EURORDIS has played a crucial role in the development of ERNs through the EU directive on cross-border health care, and has established a European Patient Advocacy Group (ePAG) for each ERN disease grouping.
ePAGs will bring together elected patient representatives and affiliated organisations who will ensure that the patient voice is heard throughout the ERN development process. Patient organisations can become ePAG member organisations and patients can become ePAG representatives. Application via EURORDIS only will result in official installation of an ePAG.
PREREQUISITES FOR AN RITA-ERN EPAG REPRESENTATIVE:
- Representation, with a clear mandate, of a national patient organisation for a (cluster of) rare RITA-ERN condition(s).
- Good understanding of the English language, sufficient for adequate discussions and communication.
- Experience/specific expertise from the patient’s perspective in rare endocrine conditions and/or one of the WG themes.

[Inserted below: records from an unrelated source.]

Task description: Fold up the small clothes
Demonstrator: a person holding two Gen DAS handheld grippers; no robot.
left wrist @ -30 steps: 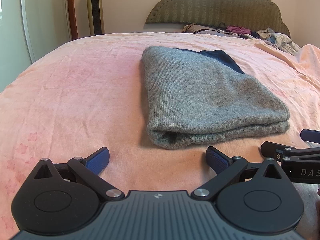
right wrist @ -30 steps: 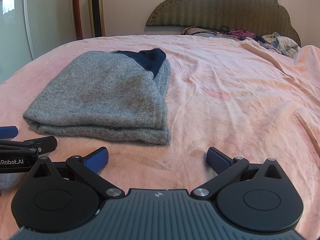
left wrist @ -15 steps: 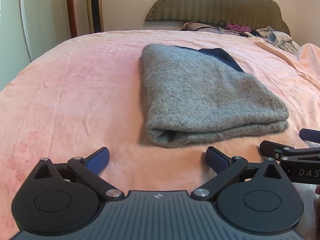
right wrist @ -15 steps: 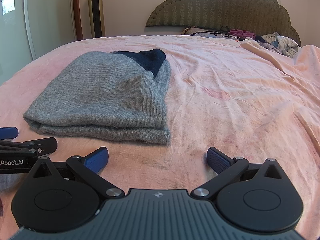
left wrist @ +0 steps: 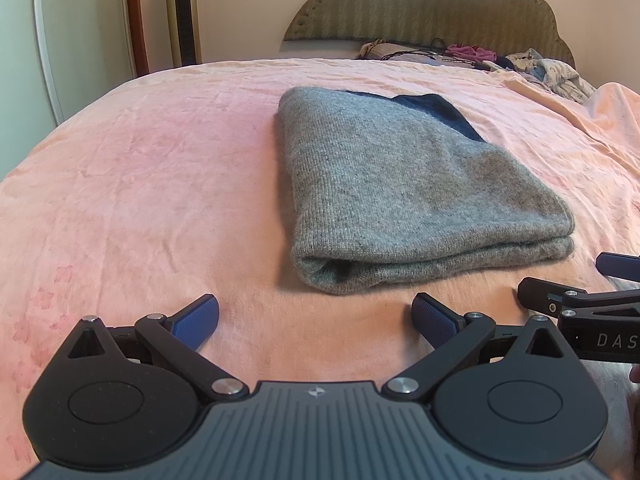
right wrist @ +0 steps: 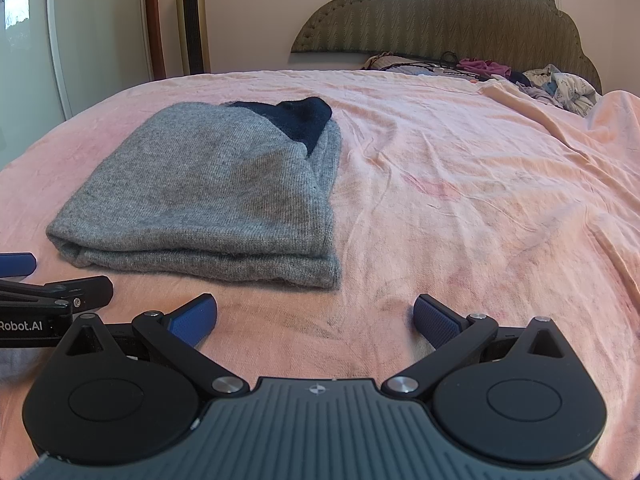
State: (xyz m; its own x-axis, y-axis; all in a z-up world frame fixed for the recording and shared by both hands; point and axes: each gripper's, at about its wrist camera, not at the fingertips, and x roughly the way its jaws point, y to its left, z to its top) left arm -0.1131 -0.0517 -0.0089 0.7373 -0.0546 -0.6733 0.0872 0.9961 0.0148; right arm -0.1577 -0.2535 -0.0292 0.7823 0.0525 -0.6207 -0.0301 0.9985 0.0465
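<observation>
A grey sweater [left wrist: 416,196] lies folded at centre frame on a pink bed [left wrist: 140,184]; left gripper [left wrist: 316,316] and right gripper [right wrist: 316,316] sit spread apart and empty at lower frame, likely because folding looks finished.

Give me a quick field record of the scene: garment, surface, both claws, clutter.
garment: grey sweater, folded flat, dark blue part at its far end
surface: pink bedsheet
left claw: open, empty, short of the sweater
right claw: open, empty, short of the sweater
clutter: loose clothes by the headboard
</observation>
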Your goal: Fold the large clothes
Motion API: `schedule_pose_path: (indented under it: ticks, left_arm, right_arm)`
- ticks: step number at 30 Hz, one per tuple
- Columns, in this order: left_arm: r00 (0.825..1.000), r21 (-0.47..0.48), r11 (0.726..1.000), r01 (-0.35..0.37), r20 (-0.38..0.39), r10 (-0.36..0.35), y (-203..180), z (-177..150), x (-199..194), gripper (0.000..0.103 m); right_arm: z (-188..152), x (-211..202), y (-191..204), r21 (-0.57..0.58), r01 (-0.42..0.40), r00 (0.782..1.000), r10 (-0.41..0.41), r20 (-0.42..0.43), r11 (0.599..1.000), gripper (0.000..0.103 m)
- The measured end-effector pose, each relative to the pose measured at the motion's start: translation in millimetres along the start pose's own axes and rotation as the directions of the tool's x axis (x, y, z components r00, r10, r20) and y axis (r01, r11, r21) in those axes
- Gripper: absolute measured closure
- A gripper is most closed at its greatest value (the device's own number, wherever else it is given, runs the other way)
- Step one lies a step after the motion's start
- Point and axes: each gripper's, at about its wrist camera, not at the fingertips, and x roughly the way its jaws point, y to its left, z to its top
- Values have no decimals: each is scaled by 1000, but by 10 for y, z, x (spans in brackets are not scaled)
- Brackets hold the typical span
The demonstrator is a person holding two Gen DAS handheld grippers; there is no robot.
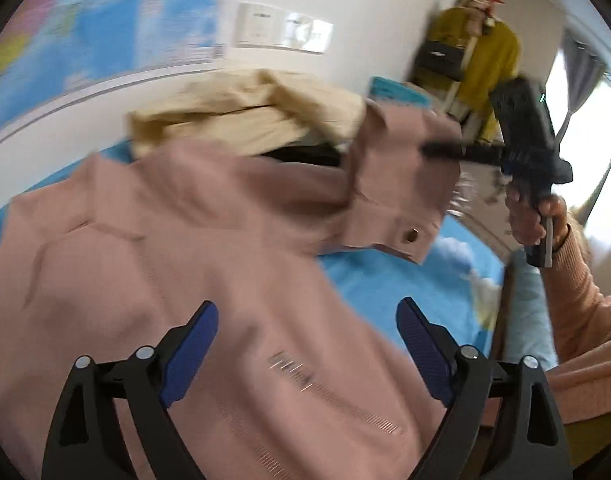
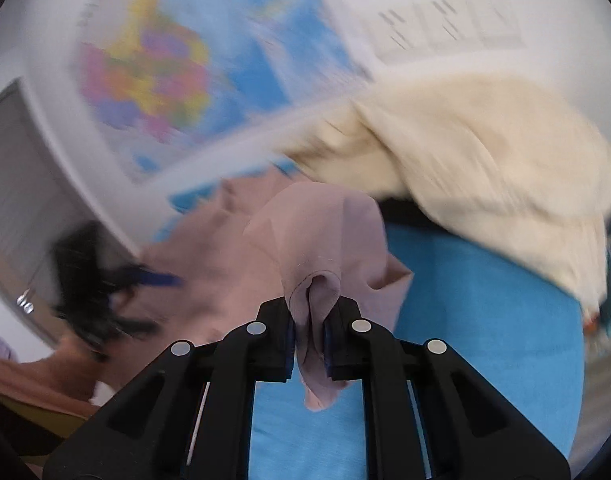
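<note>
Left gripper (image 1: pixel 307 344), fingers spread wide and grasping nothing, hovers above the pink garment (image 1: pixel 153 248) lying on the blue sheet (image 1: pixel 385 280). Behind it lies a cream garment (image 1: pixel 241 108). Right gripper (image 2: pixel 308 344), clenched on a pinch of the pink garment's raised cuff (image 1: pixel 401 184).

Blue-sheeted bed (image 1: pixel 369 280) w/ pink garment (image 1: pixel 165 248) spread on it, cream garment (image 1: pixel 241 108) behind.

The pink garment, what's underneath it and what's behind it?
The pink garment lies on a blue sheet. Behind it sits a cream garment, with something dark showing under the cream one. What the pink cloth covers cannot be seen.
</note>
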Motion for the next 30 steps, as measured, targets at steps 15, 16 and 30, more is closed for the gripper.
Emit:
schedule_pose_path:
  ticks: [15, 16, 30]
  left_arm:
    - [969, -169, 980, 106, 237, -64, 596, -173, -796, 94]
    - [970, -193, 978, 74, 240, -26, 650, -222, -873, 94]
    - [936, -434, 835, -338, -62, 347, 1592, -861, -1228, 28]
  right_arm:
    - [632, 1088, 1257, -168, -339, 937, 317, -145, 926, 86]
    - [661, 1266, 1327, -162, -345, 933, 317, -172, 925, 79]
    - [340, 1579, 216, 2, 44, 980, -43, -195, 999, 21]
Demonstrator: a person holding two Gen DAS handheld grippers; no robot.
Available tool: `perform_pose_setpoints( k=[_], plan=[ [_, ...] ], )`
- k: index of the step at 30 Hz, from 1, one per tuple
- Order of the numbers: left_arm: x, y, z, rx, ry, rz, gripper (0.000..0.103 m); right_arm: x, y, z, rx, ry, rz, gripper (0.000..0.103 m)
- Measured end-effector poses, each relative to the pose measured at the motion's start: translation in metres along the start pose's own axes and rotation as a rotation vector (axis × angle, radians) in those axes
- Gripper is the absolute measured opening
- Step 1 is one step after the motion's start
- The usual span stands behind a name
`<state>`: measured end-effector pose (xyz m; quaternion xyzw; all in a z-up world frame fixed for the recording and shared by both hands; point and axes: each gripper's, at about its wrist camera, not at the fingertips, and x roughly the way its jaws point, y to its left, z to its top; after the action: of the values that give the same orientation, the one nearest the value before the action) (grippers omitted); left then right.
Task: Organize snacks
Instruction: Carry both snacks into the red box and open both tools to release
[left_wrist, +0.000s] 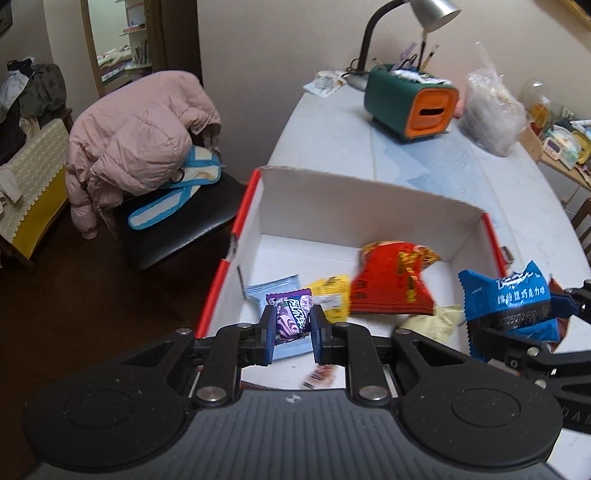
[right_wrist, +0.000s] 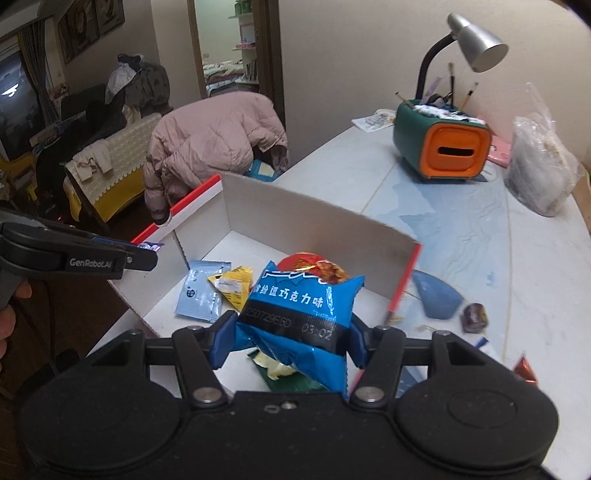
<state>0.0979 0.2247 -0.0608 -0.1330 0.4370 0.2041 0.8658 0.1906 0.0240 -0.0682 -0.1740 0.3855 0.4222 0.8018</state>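
Observation:
A white cardboard box with red edges (left_wrist: 332, 206) (right_wrist: 295, 218) stands open on the table. Inside lie a red snack bag (left_wrist: 391, 280), a yellow packet (left_wrist: 332, 295) (right_wrist: 232, 284), a light blue sachet (left_wrist: 273, 286) (right_wrist: 201, 295) and a pale yellow-green packet (left_wrist: 432, 321). My left gripper (left_wrist: 291, 325) is shut on a small purple snack packet (left_wrist: 291, 314) over the box's near left part. My right gripper (right_wrist: 291, 332) is shut on a blue chocolate snack bag (right_wrist: 303, 317) (left_wrist: 506, 306) over the box's near right part.
On the table outside the box lie a dark wrapped candy (right_wrist: 474, 315), a blue wedge (right_wrist: 436, 295) and a red wrapper (right_wrist: 524, 371). Further back stand a green-orange organizer (right_wrist: 443, 147), a desk lamp (right_wrist: 472, 40) and a clear plastic bag (right_wrist: 539, 166). A chair with a pink jacket (left_wrist: 144, 136) stands left.

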Motion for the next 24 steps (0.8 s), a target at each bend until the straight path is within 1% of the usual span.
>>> perform_pose_setpoints(
  k=[3, 7, 13, 24],
  plan=[
    [0.012, 0.005, 0.003, 0.013, 0.016, 0.006, 0.019, 0.017, 0.008, 0.002, 0.003, 0.025, 0.006, 0.058],
    [0.027, 0.007, 0.010, 0.039, 0.037, 0.001, 0.019, 0.038, 0.016, 0.005, -0.014, 0.056, -0.007, 0.058],
    [0.047, -0.001, 0.013, 0.100, 0.073, -0.008, 0.019, 0.067, 0.024, 0.007, -0.050, 0.118, -0.022, 0.058],
    [0.080, -0.004, 0.003, 0.126, 0.161, -0.005, 0.019, 0.092, 0.028, 0.001, -0.061, 0.172, -0.043, 0.058]
  ],
)
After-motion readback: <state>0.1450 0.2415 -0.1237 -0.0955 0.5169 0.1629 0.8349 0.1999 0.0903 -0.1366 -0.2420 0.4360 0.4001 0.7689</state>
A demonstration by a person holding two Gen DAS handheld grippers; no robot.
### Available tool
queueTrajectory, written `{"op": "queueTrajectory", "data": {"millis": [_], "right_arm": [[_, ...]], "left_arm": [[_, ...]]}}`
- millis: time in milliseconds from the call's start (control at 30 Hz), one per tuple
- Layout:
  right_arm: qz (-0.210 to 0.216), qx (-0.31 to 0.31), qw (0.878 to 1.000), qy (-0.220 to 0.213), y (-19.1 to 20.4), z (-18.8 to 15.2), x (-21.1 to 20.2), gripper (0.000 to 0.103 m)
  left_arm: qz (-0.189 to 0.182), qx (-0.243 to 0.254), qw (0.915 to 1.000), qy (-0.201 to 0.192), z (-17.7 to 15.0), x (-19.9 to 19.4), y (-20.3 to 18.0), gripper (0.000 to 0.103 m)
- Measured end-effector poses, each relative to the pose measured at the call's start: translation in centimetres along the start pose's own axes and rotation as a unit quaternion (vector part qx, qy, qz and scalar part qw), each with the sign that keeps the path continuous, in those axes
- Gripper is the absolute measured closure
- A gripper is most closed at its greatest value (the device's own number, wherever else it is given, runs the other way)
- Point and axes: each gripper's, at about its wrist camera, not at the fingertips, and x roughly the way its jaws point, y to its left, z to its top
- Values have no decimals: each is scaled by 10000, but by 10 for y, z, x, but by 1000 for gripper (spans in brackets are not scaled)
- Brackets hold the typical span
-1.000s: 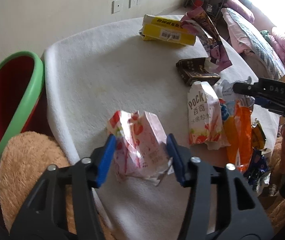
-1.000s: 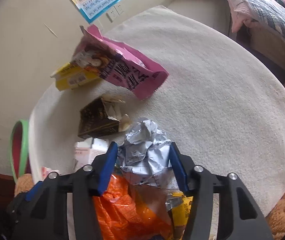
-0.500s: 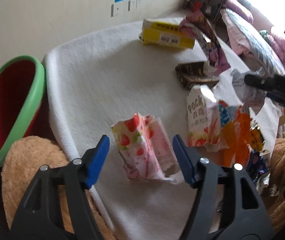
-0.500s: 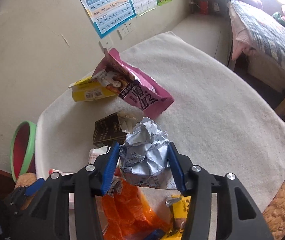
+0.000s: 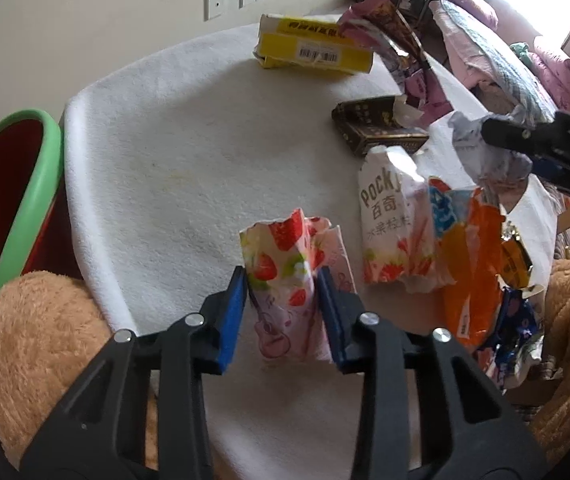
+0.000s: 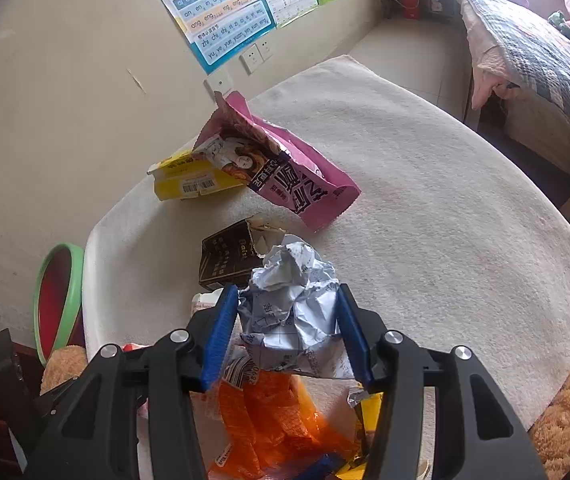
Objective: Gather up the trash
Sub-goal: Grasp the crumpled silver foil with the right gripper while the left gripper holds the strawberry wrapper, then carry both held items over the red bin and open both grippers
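Note:
My left gripper (image 5: 283, 284) is shut on a pink strawberry-print wrapper (image 5: 285, 272) near the front edge of the white-towelled table (image 5: 165, 152). My right gripper (image 6: 287, 312) is shut on a crumpled silver-white paper ball (image 6: 291, 304) and holds it above the table; the ball also shows in the left wrist view (image 5: 485, 156). A green-rimmed red bin (image 5: 1, 208) stands left of the table, and also shows in the right wrist view (image 6: 59, 296).
On the table lie a yellow box (image 5: 313, 50), a pink snack bag (image 6: 285, 168), a dark box (image 5: 377, 124), a Pocky pack (image 5: 393, 220) and an orange wrapper (image 5: 469, 264). Brown plush (image 5: 41, 344) lies at the front. A bed (image 6: 545, 60) stands far right.
My left gripper opened and then closed on the strawberry wrapper, which now stands upright between the pads. My right gripper lifted the paper ball higher above the table.

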Motion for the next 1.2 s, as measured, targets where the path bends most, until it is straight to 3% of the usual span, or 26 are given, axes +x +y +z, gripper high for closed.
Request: {"op": "queueTrajectory", "data": {"millis": [367, 633, 867, 1200], "right_arm": [[-161, -108, 9998, -96, 0, -5, -5, 55], [-281, -338, 9987, -251, 12, -8, -20, 55], [-40, -590, 9957, -718, 43, -13, -55, 55], [350, -1233, 9895, -665, 109, -30, -58, 55]], "left_arm": [[431, 45, 9959, -798, 10, -60, 16, 68], [482, -232, 9934, -1014, 10, -81, 39, 68], [545, -371, 9926, -1025, 8, -83, 57, 68], [653, -660, 9884, -1198, 4, -92, 85, 68]]}}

- A clear awareness on time needed and available to spend on RITA-ERN specific activities with periodical feedback to the patient organization represented.
- A few years of experience in running of, supporting of, and participating in a patient support group.
- The patient group should explicitly guarantee the continuum of the representation, the follow up, and dissemination.
RECOMMENDED FOR AN RITA-ERN EPAG REPRESENTATIVE:
- The patient group should be registered in the normal legers, tax (exemption) registered, and have a public accessible website.
- The patient group should publish an annual report of its activities and its finances.